On 6/29/10 4:22 PM, "Dave Viner" <[email protected]> wrote:
> Hi Thejas,
>
> Thanks for this suggestion. Just to make sure I understand the strategy
> here:
>
> Pig query 1 outputs 2 files (or directories w/ files in them):
> "file.ordered" which contains the data set (query, count) in ascending order
> of count; and "total_rows" which contains 1 line with the total number of
> rows.
>
> Then, I need a small script that reads the value of "total_rows", multiplies
> that value by the desired percentile (0.95 in the example), and invokes pig
> a second time, passing the "TOP_ROWS" value as a define on the command line.
> The second pig query outputs the desired file in "output" which contains
> only those rows which have a count above the given threshold.
>
Yes, you are right.
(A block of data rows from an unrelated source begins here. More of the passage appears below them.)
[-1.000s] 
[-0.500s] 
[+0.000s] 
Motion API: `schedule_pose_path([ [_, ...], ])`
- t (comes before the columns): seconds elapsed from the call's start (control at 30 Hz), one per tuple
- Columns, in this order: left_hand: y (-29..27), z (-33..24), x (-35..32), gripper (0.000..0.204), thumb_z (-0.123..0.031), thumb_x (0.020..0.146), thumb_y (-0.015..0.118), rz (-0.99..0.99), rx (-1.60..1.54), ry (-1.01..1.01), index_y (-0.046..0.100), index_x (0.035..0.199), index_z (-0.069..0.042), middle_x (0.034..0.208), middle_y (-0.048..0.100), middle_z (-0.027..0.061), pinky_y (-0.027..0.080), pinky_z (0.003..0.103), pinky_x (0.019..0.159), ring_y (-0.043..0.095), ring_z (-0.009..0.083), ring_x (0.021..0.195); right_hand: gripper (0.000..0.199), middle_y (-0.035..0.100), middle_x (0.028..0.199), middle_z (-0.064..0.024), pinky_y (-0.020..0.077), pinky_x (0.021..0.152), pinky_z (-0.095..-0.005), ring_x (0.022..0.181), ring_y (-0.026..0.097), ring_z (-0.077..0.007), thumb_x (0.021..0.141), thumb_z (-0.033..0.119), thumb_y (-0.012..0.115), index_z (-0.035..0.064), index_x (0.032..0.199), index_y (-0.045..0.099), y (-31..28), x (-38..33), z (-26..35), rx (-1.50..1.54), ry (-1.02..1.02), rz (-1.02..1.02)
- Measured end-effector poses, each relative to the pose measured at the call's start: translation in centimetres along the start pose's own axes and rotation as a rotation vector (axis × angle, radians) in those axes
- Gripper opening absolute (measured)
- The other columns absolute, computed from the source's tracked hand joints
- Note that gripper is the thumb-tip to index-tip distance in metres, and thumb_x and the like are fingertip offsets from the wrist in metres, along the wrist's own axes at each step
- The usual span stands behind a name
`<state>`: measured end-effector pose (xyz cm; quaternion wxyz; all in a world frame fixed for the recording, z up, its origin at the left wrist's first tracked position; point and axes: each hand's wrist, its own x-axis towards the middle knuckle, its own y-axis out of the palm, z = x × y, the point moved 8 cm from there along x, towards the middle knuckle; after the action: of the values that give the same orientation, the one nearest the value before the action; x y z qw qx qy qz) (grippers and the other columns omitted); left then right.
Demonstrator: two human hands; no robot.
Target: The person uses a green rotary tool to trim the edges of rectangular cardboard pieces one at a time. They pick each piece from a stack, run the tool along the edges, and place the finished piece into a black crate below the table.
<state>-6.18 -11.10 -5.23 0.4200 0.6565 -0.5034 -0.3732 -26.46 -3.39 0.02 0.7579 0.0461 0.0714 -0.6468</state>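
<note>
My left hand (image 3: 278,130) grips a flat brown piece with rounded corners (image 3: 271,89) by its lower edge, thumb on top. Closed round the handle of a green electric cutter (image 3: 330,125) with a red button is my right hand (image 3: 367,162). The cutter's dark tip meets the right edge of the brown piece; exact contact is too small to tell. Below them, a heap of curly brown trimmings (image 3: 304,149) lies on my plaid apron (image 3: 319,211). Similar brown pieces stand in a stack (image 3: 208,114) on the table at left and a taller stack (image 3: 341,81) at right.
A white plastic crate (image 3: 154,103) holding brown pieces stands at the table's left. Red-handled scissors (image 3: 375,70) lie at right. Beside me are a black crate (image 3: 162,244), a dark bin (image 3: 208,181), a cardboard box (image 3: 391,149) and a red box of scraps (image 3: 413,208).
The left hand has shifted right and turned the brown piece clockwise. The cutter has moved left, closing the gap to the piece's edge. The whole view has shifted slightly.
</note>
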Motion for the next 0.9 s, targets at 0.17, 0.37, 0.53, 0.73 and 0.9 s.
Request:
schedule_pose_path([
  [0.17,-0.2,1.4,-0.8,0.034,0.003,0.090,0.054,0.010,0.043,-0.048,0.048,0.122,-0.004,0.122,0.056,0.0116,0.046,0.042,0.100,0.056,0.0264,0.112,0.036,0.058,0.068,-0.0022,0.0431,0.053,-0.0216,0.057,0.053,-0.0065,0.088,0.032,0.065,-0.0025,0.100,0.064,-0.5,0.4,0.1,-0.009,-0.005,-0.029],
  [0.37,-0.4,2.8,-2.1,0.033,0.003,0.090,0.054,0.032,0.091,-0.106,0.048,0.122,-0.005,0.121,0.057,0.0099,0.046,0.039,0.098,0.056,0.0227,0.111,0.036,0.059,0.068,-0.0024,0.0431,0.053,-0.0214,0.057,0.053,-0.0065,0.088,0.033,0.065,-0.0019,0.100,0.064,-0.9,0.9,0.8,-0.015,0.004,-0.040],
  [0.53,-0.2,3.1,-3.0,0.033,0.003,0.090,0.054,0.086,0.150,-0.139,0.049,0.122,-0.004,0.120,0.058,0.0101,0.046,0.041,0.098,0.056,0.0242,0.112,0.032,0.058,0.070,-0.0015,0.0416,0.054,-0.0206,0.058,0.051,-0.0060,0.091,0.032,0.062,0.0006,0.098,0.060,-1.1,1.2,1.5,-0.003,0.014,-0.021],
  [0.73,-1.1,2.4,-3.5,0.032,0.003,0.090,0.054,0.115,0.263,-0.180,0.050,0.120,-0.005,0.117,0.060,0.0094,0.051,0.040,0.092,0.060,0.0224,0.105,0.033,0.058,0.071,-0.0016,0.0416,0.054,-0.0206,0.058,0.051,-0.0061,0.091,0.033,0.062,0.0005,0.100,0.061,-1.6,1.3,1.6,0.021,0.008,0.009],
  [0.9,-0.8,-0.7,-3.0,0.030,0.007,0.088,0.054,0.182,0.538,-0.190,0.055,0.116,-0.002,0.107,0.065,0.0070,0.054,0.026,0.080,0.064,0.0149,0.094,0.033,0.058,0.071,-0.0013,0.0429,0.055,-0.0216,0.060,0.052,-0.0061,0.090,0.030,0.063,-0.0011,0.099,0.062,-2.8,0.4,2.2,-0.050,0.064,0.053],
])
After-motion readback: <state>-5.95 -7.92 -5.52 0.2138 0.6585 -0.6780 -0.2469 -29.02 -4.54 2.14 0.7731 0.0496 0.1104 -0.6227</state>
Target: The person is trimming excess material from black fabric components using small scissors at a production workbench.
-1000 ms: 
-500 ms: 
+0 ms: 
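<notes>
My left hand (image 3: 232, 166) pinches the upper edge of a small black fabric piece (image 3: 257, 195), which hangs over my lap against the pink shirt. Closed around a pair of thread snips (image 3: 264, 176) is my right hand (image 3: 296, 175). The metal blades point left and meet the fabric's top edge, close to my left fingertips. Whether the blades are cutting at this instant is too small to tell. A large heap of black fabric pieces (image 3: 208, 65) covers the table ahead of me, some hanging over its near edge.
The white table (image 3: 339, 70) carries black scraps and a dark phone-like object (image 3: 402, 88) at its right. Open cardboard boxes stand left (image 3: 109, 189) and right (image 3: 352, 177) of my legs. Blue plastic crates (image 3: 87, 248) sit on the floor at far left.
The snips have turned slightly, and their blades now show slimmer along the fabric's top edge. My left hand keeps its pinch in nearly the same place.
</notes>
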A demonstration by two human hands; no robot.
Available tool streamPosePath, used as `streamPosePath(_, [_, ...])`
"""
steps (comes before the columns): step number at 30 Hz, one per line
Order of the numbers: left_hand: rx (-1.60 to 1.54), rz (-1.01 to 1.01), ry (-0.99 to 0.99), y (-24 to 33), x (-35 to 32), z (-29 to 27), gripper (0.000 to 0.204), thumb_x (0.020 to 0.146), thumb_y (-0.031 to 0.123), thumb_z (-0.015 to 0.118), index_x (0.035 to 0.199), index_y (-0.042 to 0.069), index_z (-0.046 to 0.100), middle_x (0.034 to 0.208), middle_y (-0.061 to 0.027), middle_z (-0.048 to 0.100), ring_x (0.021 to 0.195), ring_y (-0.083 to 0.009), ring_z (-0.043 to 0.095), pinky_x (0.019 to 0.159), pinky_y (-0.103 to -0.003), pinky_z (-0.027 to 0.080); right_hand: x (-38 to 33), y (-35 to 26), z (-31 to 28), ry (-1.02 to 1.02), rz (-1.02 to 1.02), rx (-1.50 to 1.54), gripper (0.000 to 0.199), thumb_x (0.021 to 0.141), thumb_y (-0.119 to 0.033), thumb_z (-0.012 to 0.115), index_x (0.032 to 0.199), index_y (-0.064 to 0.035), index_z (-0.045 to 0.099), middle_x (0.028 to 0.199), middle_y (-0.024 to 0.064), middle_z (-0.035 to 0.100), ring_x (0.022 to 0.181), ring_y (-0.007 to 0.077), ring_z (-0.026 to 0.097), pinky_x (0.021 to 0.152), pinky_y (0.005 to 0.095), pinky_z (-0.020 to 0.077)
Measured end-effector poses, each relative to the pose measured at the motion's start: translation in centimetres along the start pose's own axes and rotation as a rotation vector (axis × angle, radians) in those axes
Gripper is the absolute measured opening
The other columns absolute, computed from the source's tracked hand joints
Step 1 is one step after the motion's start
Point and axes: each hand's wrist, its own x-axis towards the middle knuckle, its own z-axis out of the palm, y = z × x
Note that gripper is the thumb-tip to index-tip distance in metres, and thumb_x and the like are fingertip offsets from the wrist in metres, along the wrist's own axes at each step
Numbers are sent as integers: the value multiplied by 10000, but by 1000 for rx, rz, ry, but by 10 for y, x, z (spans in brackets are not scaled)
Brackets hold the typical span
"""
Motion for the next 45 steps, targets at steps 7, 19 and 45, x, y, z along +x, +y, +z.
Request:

But the "output" contains 0.95 * total_num_rows, it is
not all rows that have a value of count above given threshold. So it is
possible that a few rows that are not in output have same value of count as
the last result in "output" .
For example if input has 100 rows with 1 as the count value, you will any
95 rows in the output.
-Thejas
> Is that correct?
>
> Thanks
> Dave Viner
>
>
>
> On Tue, Jun 29, 2010 at 4:11 PM, Thejas Nair <[email protected]> wrote:
>
>> This pig query will not give you the "top xx% of results" . Ie if xx = 50%
>> and results = 200, you may not get 100 rows in output.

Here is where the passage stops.